● **What you should do**: Since the copy must hold text only, transcribe the data below exactly and omit the images.

● **Available data**:
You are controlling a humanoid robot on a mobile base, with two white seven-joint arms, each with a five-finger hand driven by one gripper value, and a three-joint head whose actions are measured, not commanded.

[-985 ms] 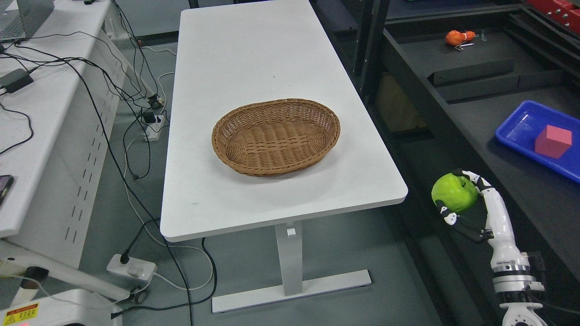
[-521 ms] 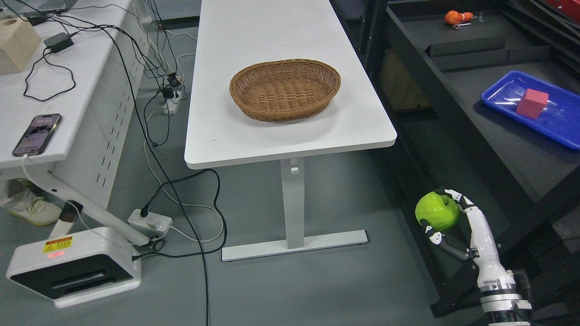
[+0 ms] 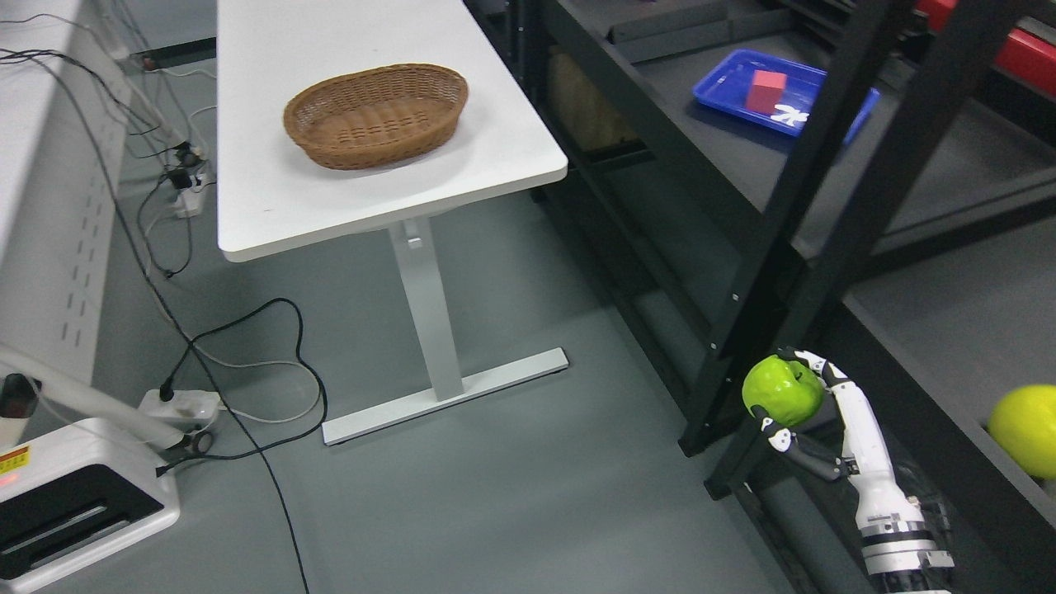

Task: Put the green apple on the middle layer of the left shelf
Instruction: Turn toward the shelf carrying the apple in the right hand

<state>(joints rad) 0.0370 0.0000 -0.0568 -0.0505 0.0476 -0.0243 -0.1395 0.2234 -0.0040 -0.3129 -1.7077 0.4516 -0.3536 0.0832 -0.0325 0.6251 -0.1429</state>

● **Solved problem**:
You are controlling a humanoid robot on a mobile base, with two white seven-joint arms, each with a five-finger hand driven by one gripper value, and a three-joint head whose actions are measured, not commanded.

[-985 ms] 
[-521 ms] 
[+0 ms] 

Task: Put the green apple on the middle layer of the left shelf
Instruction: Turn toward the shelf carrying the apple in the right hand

<state>(joints rad) 0.0370 0.0000 -0.0568 -0.0505 0.0476 -0.0243 -0.1395 0.2234 -0.0040 -0.3129 -1.7077 0.4516 -0.3536 0.0832 -0.0325 0.6251 -0.1429</state>

Nothing more is needed to finish the exercise.